Cytokines are present in milk in much lower concentrations than AMPs or PRR. The limited detection of cytokines associated with T helper 1 (Th1) responses (e.g. TNF-α and IFN-γ) in our study are consistent with reported Th2 skewing of leucocyte cytokine responses during pregnancy and in preterm infants( Reference Sykes, MacIntyre and Yap 52 , Reference Currie, Curtis and Strunk 53 ). However, TGF-β2 was found in relatively high concentrations. The levels of TGF-β2 were highest in extremely preterm mothers, and were still higher in the GEE model after adjusting for milk volume, although this was not statistically significant (P=0·08). One previous study of TGF-β2 reported that it was found in higher concentrations in preterm (30–37 weeks of gestation) compared with term (>37 weeks) or very preterm (<30 weeks) colostrum( Reference Castellote, Casillas and Ramirez-Santana 36 ). TGF-β2 is an anti-inflammatory cytokine that suppresses endotoxin-induced cytokine responses of intestinal macrophages from the preterm infant gut in vitro, and protects rat pups from intestinal injury in vivo ( Reference Maheshwari, Kelly and Nicola 54 ). Interestingly, the role of TGF-β2 in the mammary gland may extend beyond immune responses. In mouse models, expression of TGF-β2 is up-regulated in the mammary gland during pregnancy, but expression rapidly decreases during lactation, and it is implicated in the hormonal regulation of initiation of lactation( Reference Robinson, Silberstein and Roberts 55 Reference Monks 57 ). Therefore, this work suggests that higher levels of TGF-β2 in milk from preterm mothers could be associated with, or a cause of, delayed onset of secretory activation in preterm mothers. The large proportion of samples in this study with levels of other cytokines below the limit of detection may have reduced our capacity to measure differences between populations in our analyses, and it is a limitation of this work.

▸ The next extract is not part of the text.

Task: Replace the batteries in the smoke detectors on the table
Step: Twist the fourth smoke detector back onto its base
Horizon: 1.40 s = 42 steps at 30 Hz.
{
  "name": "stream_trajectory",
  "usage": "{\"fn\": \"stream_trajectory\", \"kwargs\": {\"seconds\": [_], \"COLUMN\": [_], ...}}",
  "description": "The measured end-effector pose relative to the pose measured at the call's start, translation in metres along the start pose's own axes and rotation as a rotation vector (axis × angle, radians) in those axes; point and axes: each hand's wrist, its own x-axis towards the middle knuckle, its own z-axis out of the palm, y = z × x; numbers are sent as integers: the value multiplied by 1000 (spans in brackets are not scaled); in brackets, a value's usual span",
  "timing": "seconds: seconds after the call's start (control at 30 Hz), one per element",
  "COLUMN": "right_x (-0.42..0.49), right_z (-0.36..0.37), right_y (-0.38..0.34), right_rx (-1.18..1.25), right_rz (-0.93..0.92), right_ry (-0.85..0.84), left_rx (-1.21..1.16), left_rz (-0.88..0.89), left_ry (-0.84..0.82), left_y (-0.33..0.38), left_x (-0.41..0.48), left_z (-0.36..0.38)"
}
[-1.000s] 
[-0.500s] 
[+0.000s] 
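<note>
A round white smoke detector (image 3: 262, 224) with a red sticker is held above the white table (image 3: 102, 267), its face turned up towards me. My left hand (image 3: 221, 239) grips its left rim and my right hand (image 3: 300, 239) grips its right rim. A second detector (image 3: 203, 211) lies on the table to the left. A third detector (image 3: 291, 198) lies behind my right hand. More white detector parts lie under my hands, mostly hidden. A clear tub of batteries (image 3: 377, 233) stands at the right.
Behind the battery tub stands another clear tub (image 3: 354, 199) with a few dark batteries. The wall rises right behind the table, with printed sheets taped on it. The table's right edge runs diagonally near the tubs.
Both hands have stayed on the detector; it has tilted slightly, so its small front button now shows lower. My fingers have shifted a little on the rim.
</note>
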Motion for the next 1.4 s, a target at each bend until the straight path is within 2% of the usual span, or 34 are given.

In contrast to our hypothesis, the concentrations (or percentage of total protein) of some immune proteins in milk were higher in preterm mothers than in their term counterparts; in univariate comparisons for LF, HBD1 and TGF-β2, higher concentrations or percentages of total protein were confined to extremely preterm and very preterm groups. No previous research has compared HBD1 in extremely preterm mothers’ milk to term mothers’ milk. Wang et al. ( Reference Wang, Cao and Li 30 ) found that HBD1 and HBD2 were in higher concentration in mature preterm milk than in term milk, supporting our findings for HBD1. However, Armogida et al. ( Reference Armogida, Yannaras and Melton 6 ) did not detect differences in HBD1 levels between term and preterm mothers. Given that we included extremely preterm mothers, and had a larger sample size, we may have had greater statistical power to detect the differences in the populations compared with previous studies. It should be noted, however, that similar to Armogida et al.( Reference Armogida, Yannaras and Melton 6 ), we also found that HD5 levels were not affected by preterm birth, which suggests that expression levels of HD5 and HBD1 are differentially regulated, or that our limited ability to detect HD5 affected our ability to detect differences in the populations.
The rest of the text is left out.